PATRICE
Lettre de George Sand à la comtesse Marliani, à Paris.
« Marseille, 5 mars 1839.
Enfin, chère, me voici en France.
Nous avons séjourné huit jours à Barcelone.
Chopin a été bien soigné par la médecine française, bien assisté par l’hospitalité et l’obligeance françaises, mais toujours persécuté et contristé par la bêtise, la juiverie et la grossière mauvaise foi de l’Espagnol.
A tel point que l’aubergiste des « 4 nations » a voulu lui faire payer le lit où il avait dormi sous prétexte qu’il fallait brûler ce lit comme infecté de maladie contagieuse.
Ce trait vous peint l’Espagne d’un bout à l’autre.
Spéculations éternelles sur les souffrances d’autrui avec accompagnement d’impudence et d’injures.
Oh que je hais l’Espagne !
J’en suis sortie comme les anciens à reculons, c’est-à-dire avec toutes les formules de malédiction.

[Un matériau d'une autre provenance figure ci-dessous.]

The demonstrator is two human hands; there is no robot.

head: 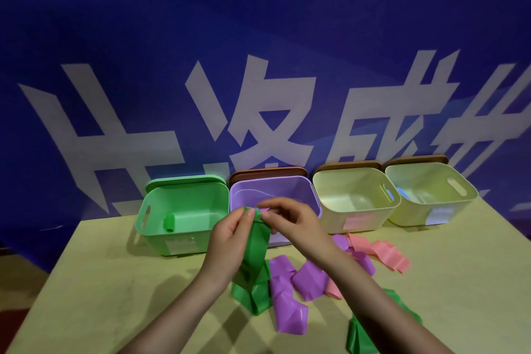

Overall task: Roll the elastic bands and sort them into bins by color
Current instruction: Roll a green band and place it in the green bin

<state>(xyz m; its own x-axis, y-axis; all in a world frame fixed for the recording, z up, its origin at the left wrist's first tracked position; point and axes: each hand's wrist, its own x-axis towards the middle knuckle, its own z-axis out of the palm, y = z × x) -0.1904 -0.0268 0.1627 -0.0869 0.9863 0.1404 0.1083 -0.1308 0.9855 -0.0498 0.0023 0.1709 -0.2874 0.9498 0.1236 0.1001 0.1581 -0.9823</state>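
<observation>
Currently left hand [230,234] and right hand [290,223] both pinch the green band's [254,250] top end, tail hanging, likely to start rolling it for the green bin [184,210].

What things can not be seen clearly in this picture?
- Purple bin: head view; both hands cover its front, so its contents are hidden.
- Top of the green band: the left hand and right hand pinch it; any roll is hidden.
- Second green band: the right forearm and the bottom edge cut it off.
- Bin labels: too blurred to read.
</observation>
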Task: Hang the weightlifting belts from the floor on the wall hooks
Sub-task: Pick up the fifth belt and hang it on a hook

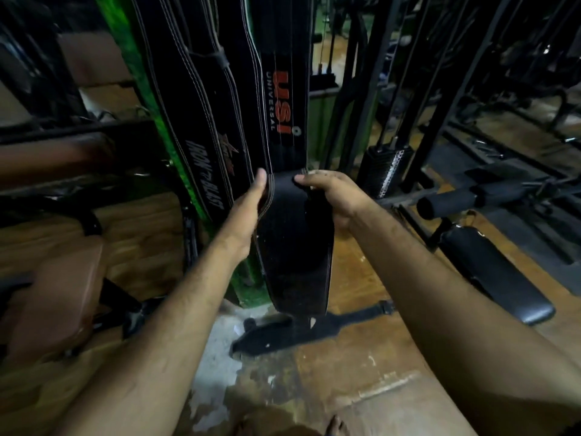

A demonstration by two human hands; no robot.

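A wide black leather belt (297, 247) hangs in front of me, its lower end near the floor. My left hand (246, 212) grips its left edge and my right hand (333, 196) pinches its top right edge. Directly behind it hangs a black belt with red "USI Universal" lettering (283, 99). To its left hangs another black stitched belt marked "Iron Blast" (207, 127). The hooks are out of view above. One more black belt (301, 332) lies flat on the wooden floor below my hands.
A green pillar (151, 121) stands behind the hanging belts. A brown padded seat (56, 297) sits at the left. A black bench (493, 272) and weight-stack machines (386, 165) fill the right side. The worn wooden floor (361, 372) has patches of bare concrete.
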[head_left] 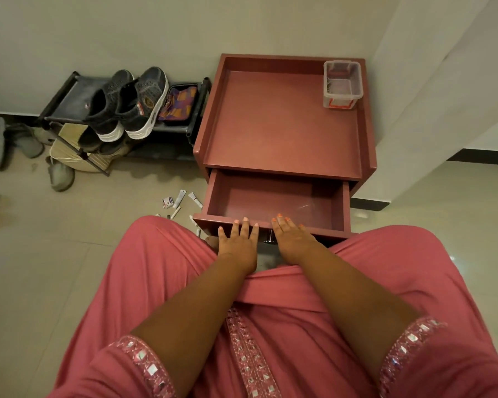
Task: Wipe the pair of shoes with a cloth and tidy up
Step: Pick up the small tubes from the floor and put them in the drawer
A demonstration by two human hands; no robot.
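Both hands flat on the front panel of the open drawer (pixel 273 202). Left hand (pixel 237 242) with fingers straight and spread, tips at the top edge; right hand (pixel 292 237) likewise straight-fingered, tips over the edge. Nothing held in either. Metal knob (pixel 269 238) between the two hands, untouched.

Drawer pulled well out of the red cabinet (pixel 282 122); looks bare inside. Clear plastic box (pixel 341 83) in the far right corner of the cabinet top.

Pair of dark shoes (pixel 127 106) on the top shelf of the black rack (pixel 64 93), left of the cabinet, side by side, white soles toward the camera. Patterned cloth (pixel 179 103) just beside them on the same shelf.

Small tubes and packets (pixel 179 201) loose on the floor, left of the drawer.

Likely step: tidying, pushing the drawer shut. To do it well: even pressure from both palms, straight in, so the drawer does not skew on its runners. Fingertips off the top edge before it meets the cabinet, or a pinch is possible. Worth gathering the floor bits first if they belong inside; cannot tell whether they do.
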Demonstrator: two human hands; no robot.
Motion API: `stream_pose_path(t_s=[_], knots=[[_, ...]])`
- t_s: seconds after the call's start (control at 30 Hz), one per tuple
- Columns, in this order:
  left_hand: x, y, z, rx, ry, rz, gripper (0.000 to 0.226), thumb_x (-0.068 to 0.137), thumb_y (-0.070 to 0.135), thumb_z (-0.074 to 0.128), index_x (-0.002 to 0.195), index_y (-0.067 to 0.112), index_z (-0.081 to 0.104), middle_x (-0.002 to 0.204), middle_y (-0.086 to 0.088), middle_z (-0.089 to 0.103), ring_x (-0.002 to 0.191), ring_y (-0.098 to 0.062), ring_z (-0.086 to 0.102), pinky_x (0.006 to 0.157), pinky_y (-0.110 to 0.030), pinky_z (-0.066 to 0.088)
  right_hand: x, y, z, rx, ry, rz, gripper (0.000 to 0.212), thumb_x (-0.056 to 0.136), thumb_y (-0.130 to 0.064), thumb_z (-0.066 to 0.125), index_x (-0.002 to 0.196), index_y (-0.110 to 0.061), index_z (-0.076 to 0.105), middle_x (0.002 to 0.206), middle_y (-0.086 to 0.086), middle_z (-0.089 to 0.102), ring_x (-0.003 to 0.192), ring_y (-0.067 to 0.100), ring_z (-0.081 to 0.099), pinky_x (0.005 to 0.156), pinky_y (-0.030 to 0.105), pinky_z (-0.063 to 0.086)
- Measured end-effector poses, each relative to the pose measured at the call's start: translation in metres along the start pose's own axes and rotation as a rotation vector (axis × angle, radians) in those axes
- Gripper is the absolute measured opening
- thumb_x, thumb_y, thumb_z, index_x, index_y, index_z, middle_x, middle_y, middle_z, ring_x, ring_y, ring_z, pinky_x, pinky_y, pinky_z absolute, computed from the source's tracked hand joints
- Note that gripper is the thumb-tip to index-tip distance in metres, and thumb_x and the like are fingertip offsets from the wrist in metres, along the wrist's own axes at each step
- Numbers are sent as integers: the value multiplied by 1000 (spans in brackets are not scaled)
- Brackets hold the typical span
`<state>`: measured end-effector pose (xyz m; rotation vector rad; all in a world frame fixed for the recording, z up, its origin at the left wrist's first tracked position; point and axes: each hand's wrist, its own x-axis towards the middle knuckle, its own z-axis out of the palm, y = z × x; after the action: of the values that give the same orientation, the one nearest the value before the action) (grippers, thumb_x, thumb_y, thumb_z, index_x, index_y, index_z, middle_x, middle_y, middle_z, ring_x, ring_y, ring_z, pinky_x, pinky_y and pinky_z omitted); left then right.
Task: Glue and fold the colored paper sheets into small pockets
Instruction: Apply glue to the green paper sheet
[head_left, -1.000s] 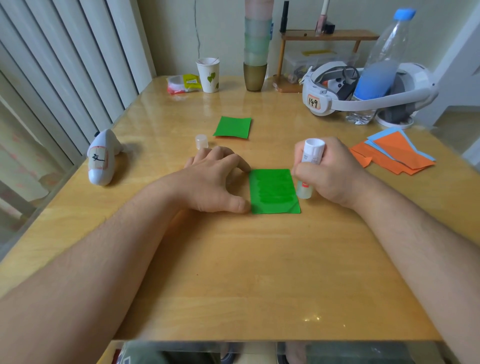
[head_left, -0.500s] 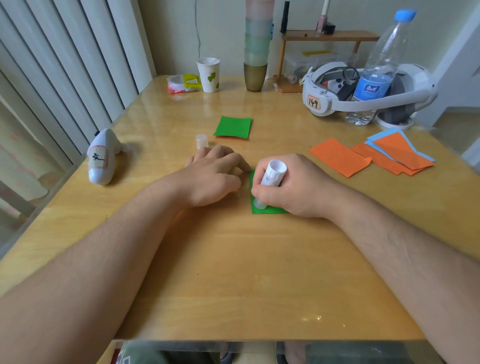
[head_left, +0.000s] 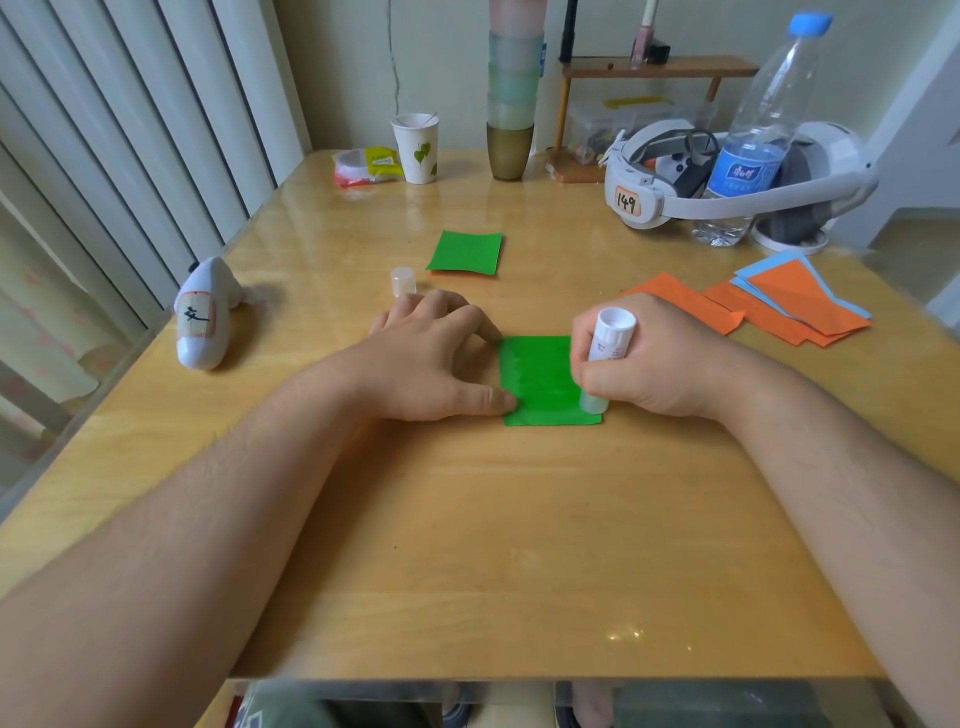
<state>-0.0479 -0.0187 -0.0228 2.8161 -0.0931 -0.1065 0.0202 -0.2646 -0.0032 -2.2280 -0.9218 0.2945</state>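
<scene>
Green paper (head_left: 537, 379) lies flat near the middle of the wooden table (head_left: 467, 519), between the two hands. Largest of the things on the table is the white headset (head_left: 737, 192) at the far right, with a water bottle (head_left: 758, 135) standing inside its band. A stack of cups (head_left: 511, 104) and a paper cup (head_left: 416, 148) stand at the far edge. Orange and blue sheets (head_left: 779, 306) lie fanned out to the right, and a second green piece (head_left: 466, 253) lies farther back. A white controller (head_left: 200, 317) rests at the left edge. The left hand (head_left: 431, 364) rests with fingers spread and lightly bent, its thumb and forefinger pressing the paper's left edge. The right hand (head_left: 649, 358) is curled around a glue stick (head_left: 605, 358), whose tip touches the sheet's right side. A small clear cap (head_left: 403, 281) stands just beyond the left fingers.
</scene>
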Motion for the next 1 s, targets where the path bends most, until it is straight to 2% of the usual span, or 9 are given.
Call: stream_pose_path(t_s=[0.13, 0.23, 0.3, 0.4, 0.53, 0.63, 0.73, 0.87, 1.0], knots=[[0, 1, 0, 12, 4, 2, 91, 50, 94, 48, 132, 53, 47, 142, 15, 33, 137, -16, 22, 115, -45, 24, 2, 2, 2, 22, 61, -26, 8, 67, -26, 62, 64, -19, 62, 58, -3, 57, 61, 12, 50, 62, 36, 41], [0, 0, 0, 15, 2, 2, 91, 51, 94, 49, 132, 54, 46, 144, 14, 33, 138, -17, 22, 117, -46, 25, 3, 1, 2, 176, 188, -97, 19, 67, -22, 60, 65, -3, 60, 59, 16, 55, 61, 16, 48, 59, 34, 37], [-1, 1, -1, 8, 0, -4, 90, 51, 93, 48, 131, 54, 46, 143, 14, 33, 138, -16, 22, 117, -46, 24, 3, -4, 4, 257, 209, -134, 27, 68, -22, 61, 68, 5, 60, 56, 13, 55, 60, 15, 49, 58, 33, 36], [-2, 3, -2, -17, -4, -10, 80, 55, 83, 49, 129, 53, 47, 141, 15, 34, 138, -17, 22, 115, -42, 23, 4, -10, 15, 241, 133, -137, 16, 74, -21, 66, 70, -5, 66, 59, 1, 61, 62, 14, 54, 59, 34, 41], [-1, 5, -4, -99, -13, -37, 50, 72, 59, 45, 122, 54, 49, 143, 14, 35, 138, -17, 22, 112, -39, 21, 7, -18, 29, 184, 70, -125, 10, 75, -28, 68, 73, -18, 69, 72, 5, 69, 66, 13, 57, 61, 32, 44], [0, 5, -3, -113, -23, -38, 38, 76, 58, 43, 113, 57, 46, 143, 14, 36, 138, -18, 22, 114, -41, 21, 7, -22, 33, 130, 50, -109, 11, 75, -34, 68, 75, -23, 71, 76, 2, 71, 71, 17, 61, 66, 34, 47], [0, 5, -2, -71, -17, -36, 41, 75, 64, 45, 114, 55, 47, 143, 13, 36, 138, -18, 22, 115, -42, 21, 6, -25, 33, 113, 15, -73, 10, 74, -35, 70, 75, -25, 71, 74, -3, 70, 69, 8, 57, 65, 31, 46], [-1, 5, -1, -42, -1, -30, 57, 72, 67, 46, 127, 50, 51, 143, 13, 36, 139, -18, 21, 114, -41, 21, 3, -27, 25, 31, -33, -45, 8, 80, -19, 74, 74, -21, 69, 70, -4, 68, 62, 5, 53, 59, 24, 43], [-1, 5, -1, -36, 2, -31, 61, 71, 68, 48, 130, 50, 50, 142, 13, 35, 139, -18, 22, 115, -41, 21, -2, -23, 13, -12, -75, -25, 10, 81, -15, 73, 74, -22, 70, 69, -3, 68, 63, 5, 54, 59, 27, 45]])
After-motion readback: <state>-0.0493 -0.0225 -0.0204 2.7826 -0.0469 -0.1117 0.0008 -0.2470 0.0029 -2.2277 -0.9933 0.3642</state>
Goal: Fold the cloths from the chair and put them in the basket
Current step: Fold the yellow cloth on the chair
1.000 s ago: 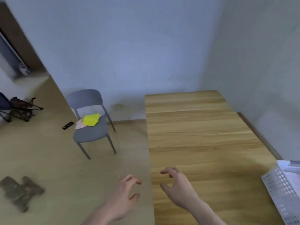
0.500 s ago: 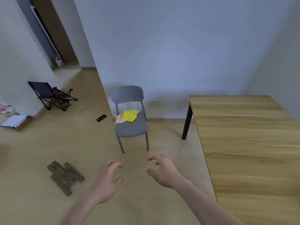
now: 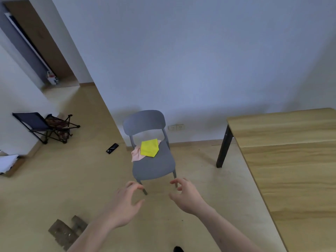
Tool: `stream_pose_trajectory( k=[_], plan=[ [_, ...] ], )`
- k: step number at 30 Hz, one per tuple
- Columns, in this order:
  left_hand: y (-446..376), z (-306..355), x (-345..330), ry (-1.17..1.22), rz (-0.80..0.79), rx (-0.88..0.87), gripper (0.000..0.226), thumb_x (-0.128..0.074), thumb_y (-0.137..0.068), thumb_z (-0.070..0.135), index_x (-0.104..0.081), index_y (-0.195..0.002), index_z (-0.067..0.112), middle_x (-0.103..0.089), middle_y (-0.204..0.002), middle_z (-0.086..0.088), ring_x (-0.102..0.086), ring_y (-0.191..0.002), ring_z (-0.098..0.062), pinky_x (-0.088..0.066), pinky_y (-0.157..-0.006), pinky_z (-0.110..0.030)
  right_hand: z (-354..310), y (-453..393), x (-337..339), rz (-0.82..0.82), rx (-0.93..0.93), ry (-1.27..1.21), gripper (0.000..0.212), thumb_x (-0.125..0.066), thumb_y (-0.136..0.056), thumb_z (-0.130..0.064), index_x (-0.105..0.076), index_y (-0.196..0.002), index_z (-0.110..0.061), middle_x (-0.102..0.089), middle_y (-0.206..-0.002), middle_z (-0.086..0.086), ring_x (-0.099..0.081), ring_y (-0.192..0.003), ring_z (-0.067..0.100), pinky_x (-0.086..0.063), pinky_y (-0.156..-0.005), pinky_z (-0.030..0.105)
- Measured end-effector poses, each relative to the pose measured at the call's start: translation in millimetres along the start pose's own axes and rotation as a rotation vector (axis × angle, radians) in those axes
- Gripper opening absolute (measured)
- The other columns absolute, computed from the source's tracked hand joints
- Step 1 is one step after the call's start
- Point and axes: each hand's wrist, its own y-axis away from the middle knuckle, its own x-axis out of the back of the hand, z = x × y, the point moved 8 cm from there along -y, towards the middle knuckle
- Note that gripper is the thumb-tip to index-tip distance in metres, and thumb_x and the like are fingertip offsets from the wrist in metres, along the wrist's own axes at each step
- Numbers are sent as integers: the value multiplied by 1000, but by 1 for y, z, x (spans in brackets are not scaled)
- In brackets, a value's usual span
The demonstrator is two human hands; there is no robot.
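Reaching forward over the floor, the left hand (image 3: 125,202) is held with fingers loosely curled and nothing in its grasp, and the right hand (image 3: 187,194) is seen just beside it in the same relaxed, empty pose, its fingers bent over open air. Both hands are kept apart from each other and short of the grey chair (image 3: 151,148), whose front legs are partly hidden behind the fingertips. On the back of the chair's seat a yellow cloth (image 3: 149,147) is laid, roughly folded, and under its left side a pink cloth (image 3: 136,155) is spread, with one edge hanging slightly over the seat's left rim. The chair is placed against a pale wall, where a double socket (image 3: 176,127) is mounted low, just right of the backrest. To the right, a wooden table (image 3: 291,160) with a black leg is seen, well apart from the chair. On the floor to the chair's left a small black device (image 3: 112,148) is lying, and farther left a folding camp chair (image 3: 45,127) is set near the wall. Near the left forearm, a brown worn object (image 3: 66,231) is found on the floor; what it is cannot be told.
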Motion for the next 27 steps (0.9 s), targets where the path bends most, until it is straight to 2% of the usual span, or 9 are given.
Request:
stream_pose_trajectory(
  k=[4, 8, 11, 13, 16, 20, 24, 27],
  plan=[
    [-58, -34, 40, 27, 25, 25, 32, -65, -92, 35, -48, -116, 47, -41, -123, 31, -48, -118, -9, -37, -95, -24, -42, -71, -5, -19, 21, 27, 47, -68, -88, -26, -60, -134, -28, -50, -127, -10, -56, -103, 9, -42, -82, 20],
    [-108, -76, 59, 25, -13, 53, 32, -63, -93, 37, -52, -123, 41, -39, -125, 28, -46, -124, -9, -40, -101, -26, -66, -131, -7, -3, 33, 27, 44, -67, -90, -33, -60, -133, -30, -51, -133, -11, -58, -108, 10, -44, -82, 21],
    [-155, -109, 69, 16, -81, 69, 35, -61, -95, 35, -52, -129, 36, -36, -127, 26, -46, -123, -10, -41, -100, -26, -69, -177, -17, 17, -11, 24, 45, -69, -90, -33, -59, -133, -29, -51, -134, -11, -58, -109, 11, -44, -83, 21],
    [-193, -129, 75, -28, -136, 41, 34, -59, -95, 35, -52, -128, 37, -36, -127, 25, -47, -117, -10, -42, -99, -27, -67, -206, -28, 45, -61, 3, 44, -69, -90, -33, -59, -133, -30, -50, -135, -11, -57, -110, 11, -45, -86, 21],
    [-260, -162, 83, -85, -224, -10, 36, -58, -95, 36, -52, -130, 34, -36, -128, 24, -50, -101, -9, -46, -90, -27, -70, -255, -48, 91, -131, -18, 46, -69, -92, -33, -58, -136, -28, -49, -136, -12, -55, -107, 9, -45, -87, 22],
    [-353, -206, 84, -239, -355, -144, 41, -59, -92, 33, -56, -132, 27, -40, -137, 16, -52, -121, -13, -48, -95, -31, -82, -309, -76, 195, -254, -63, 48, -67, -94, -29, -55, -140, -24, -48, -144, -8, -53, -97, 6, -44, -85, 21],
    [-414, -238, 80, -371, -526, -239, 47, -57, -91, 26, -55, -137, 24, -39, -146, 8, -50, -128, -18, -46, -100, -33, -96, -338, -101, 250, -379, -97, 49, -65, -95, -29, -52, -142, -25, -46, -146, -8, -55, -89, 6, -44, -82, 22],
    [-438, -256, 83, -409, -579, -253, 49, -55, -90, 22, -54, -138, 22, -40, -145, 6, -50, -127, -19, -47, -99, -35, -108, -348, -117, 277, -420, -95, 51, -64, -96, -29, -50, -145, -24, -44, -149, -8, -54, -87, 6, -43, -82, 22]
  ],
)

J’en ai secoué la poussière de mes pieds et j’ai fait serment de ne plus jamais parler à un Espagnol de ma vie.
Un mois de plus et nous mourions en Espagne, Chopin et moi.
Lui, de mélancolie et de dégoût, moi de colère et d’indignation.
Ils m’ont blessée dans l’endroit le plus sensible de mon cœur, ils ont percé à coup d’épingles un être souffrant sous mes yeux, jamais je ne leur pardonnerai cela et si j’écris sur eux, ce sera avec du fiel.
Mais que je vous donne des nouvelles de mon malade, car je sais, bonne sœur, que vous vous y intéressez autant que moi. Il est beaucoup, beaucoup mieux, il a supporté très bien trente-six heures de roulis et la traversée du Golfe de Lion qui du reste a été, sauf quelques coups de vents, très heureuse.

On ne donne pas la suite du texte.